Крум уставился на сестру. Что повторить? Мало того, что не слушается…
— Ладно, занимайся своей гимнастикой, — сказала за ее спиной бабушка, взяв в руки помятый пионерский галстук Крума, валявшийся в шкафу с тех пор, как прошел торжественный день начала нового учебного года, когда, естественно, все школьники были в галстуках.
— Крив-ля-ет-ся! — повторила по слогам насмешливо и вызывающе Здравка. — Браво, браво, старший брат! — продолжала она огорченным тоном, и в этом ее «старший брат» было столько иронии, что Крум совсем растерялся. — Ты слышишь, бабушка? Еще мне замечание делает!
— Делаю, потому что я старший. А отец и бабушка сказали, что теперь я единственный мужчина в доме!
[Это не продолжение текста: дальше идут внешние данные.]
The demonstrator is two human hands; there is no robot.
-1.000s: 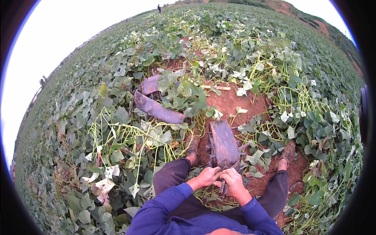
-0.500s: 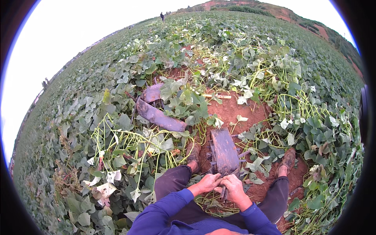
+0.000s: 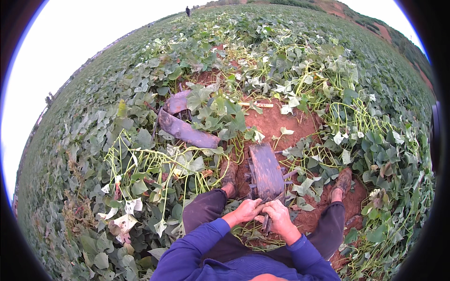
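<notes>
A flat, dark purple-grey strip [image 3: 267,169], scuffed and dirty, slopes away from me between my feet, with short dark prongs along its edges. Its exact kind I cannot tell. At its near end my left hand [image 3: 246,210] is closed, thumb and fingers pressed together. Right beside it, almost touching, my right hand [image 3: 277,217] is closed too, and a thin dark piece [image 3: 267,223] sticks out below its fingers. The fingers hide most of what they grip. Farther off to the left, a similar bent dark band [image 3: 190,131] lies among the leaves.
Leafy green vines [image 3: 84,154] cover the field all around. Reddish bare soil [image 3: 272,124] shows ahead, and a pale stick [image 3: 255,105] lies on it. Pulled-up stems [image 3: 173,164] tangle at the left. My shoes [image 3: 343,180] stand on the soil. A person [image 3: 188,11] stands far away.
Both hands have shifted slightly toward me and keep their grip on the near end of the strip. The strip's far end looks a little higher in view as the view tilts slightly.
</notes>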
— Ну уж! — Встав на носки, тоненькая темная фигурка снова закружилась. Здравка вошла в комнату, включила радио и стала отсчитывать такт: — Три, четыре… Кривляется, три, четыре… Кривляется…
— Она уже не маленькая, бабушка, — поджал губы Крум. — И не защищай ее, а то она совсем от рук отбилась с тех пор, как сидит за одной партой с этим Паскалом. Уж и на языке его словечки. — Крум хотел сказать «мелет языком, как Паскал», но вовремя удержался. — Хорошо, хоть резинку не жует.
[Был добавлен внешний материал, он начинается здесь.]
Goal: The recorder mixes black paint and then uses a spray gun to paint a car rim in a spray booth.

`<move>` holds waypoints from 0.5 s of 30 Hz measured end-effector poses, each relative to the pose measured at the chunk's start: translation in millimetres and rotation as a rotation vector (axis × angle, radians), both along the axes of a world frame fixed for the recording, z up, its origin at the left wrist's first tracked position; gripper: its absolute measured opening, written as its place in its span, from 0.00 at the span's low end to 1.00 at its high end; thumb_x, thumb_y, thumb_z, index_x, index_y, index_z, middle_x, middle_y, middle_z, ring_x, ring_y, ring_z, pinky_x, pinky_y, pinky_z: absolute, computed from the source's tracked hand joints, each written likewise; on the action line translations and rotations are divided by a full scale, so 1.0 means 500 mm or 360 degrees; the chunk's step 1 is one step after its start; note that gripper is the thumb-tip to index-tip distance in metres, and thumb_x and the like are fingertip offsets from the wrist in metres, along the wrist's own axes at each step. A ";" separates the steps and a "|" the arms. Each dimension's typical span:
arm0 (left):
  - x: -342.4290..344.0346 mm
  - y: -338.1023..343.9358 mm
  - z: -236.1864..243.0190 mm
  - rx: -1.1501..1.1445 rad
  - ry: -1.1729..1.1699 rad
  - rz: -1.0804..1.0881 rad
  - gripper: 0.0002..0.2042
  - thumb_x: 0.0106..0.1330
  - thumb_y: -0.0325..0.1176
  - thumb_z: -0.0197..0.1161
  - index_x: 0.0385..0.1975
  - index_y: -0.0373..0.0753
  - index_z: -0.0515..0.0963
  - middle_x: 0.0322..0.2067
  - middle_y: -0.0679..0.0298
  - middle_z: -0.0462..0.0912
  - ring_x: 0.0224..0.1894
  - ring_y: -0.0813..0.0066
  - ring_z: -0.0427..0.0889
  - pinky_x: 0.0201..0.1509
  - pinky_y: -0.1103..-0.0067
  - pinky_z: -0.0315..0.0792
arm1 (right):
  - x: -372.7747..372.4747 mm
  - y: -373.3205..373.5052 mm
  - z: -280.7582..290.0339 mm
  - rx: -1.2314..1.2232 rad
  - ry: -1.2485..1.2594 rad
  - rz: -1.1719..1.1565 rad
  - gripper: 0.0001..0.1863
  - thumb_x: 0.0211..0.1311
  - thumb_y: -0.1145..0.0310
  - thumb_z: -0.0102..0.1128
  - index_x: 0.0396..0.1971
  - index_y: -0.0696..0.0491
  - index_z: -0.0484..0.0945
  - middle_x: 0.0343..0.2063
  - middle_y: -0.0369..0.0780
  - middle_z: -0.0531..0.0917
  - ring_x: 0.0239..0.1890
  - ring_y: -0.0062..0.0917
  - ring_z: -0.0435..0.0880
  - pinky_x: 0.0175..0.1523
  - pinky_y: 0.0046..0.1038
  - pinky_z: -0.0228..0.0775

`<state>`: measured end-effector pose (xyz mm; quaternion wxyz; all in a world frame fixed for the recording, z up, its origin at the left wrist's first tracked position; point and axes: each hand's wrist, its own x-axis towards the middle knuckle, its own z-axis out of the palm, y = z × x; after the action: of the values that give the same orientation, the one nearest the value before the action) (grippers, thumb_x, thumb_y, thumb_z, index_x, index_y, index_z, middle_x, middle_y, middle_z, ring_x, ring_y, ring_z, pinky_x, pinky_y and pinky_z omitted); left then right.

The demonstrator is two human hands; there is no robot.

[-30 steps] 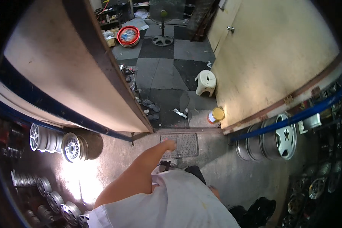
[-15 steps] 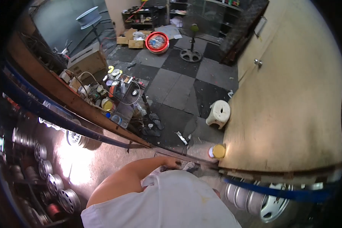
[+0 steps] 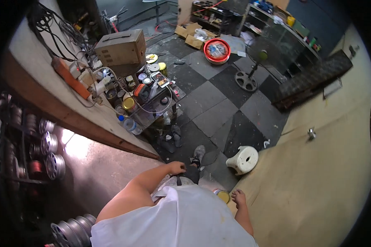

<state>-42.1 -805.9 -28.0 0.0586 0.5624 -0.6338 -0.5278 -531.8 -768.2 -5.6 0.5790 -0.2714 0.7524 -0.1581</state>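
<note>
My left hand [image 3: 177,168] is in front of my body at the doorway, its fingers curled in and nothing visible in them. Below it show my dark-clothed leg and a grey shoe [image 3: 198,154] on the tiled floor. My right hand [image 3: 238,198] hangs beside the pale wooden door [image 3: 292,177], its fingers slightly apart and holding nothing. Close to its left, a can with a yellow lid [image 3: 223,196] stands on the floor, partly hidden by my shirt. A white plastic stool [image 3: 248,159] is just beyond the can, against the door.
A low table [image 3: 146,119] at left carries cans, bottles and a phone. Slippers [image 3: 176,136] lie beside it. Farther in are a box-shaped machine [image 3: 119,47], a red-rimmed wheel [image 3: 217,51] and a standing fan [image 3: 246,81]. Metal wheel rims [image 3: 55,164] are racked at lower left.
I have moved forward into the doorway and my view has turned left. My right hand has come into view beside the door. My left hand stays in front of my body.
</note>
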 end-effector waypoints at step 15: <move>0.084 -0.688 -0.063 -0.0197 -0.0445 0.0380 0.18 0.61 0.46 0.62 0.40 0.37 0.82 0.41 0.48 0.85 0.46 0.47 0.83 0.52 0.60 0.76 | -0.031 -0.603 -0.007 -0.0084 0.0268 0.0913 0.13 0.69 0.61 0.56 0.46 0.52 0.81 0.29 0.40 0.83 0.33 0.26 0.81 0.36 0.28 0.74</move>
<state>0.2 -1150.2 -59.7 0.0665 0.6968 -0.5958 -0.3938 -547.4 -1069.7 -9.0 0.5284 -0.5000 0.6860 0.0157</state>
Бабушка вопросительно взглянула на внука.
Он ждал, что она скажет «Толковый паренек!», Паскал уже приходил к ним домой, вместе со Здравкой они учили уроки, играли, и бабушка, по обыкновению, разговаривала с Паскалом, не навязчиво, спокойно, но тем не менее узнала все, что хотела узнать, как знала она все о товарищах Крума, и о них самих, и об их родителях.
Знает ли бабушка, что мать Паскала сидела в тюрьме и что ее судили за злоупотребление деньгами и служебным положением? Так сказал Яни, сын бесстрашного разведчика из Грамоса.
Каких только историй не рассказывал им его отец дядя Костакис по воскресеньям, историй о партизанах с непокорных греческих гор.
Они-то с Яни сразу решили никому не говорить о тайне Паскала и Чавдара Астарджиевых.
— Я про Паскала, бабушка!
Бабушка водила утюгом по красному шелку галстука, и шелк покорно расправлялся под утюгом.
Знает ли бабушка про Паскала? Почему молчит?
Если уж дядя Костакис узнал его тайну, то от бабушки и вовсе не скроешь.
— Готово!
Бабушка поставила утюг на подставку и подняла галстук, выглаженный ее морщинистыми, темными, но все еще сильными и умелыми руками.
Крум посмотрелся в зеркало.
Он был в белой рубашке с короткими рукавами. По утрам уже стало холодновато, поэтому он надел еще короткую куртку из плащевки. Куртка мялась, по дороге из школы можно ее снять и сунуть в портфель. Так же как Лина складывала свою замшевую курточку.
Красный шелк пионерского галстука лежал красиво и мягко. Крум остался доволен собой — волосы аккуратно подстрижены, лицо похудевшее, брови выгорели, и весь он ловкий, подтянутый. Крум подумал, что надо бы всегда так ходить в школу. Они с ребятами договорились: с сегодняшнего дня все ходят в школу в пионерских галстуках.
— Красавец ты мой! — Бабушка смотрела в зеркало на внука.
Крум знал, что для нее он лучше всех на свете, но уловил печальный вздох и понял, отчего грустит бабушка.
Повернулся. Поцеловал бабушку в мягкую, бархатную щеку. Крум редко проявлял такую нежность.
Она тоже — странно! — была скупа на ласки к нему.
— Я пошел, бабушка!
— В добрый час! — Бабушка проводила Крума до двери, как провожают мужчин.
Дом проснулся, проснулись и улица, и оживленный проспект. Весь город ожил в это осеннее, тихое и туманное утро.
Здравка затихла. Наверно, одевается или еще возится в ванной.
— А что скажешь про Паскала, бабушка? Бабушка молчала.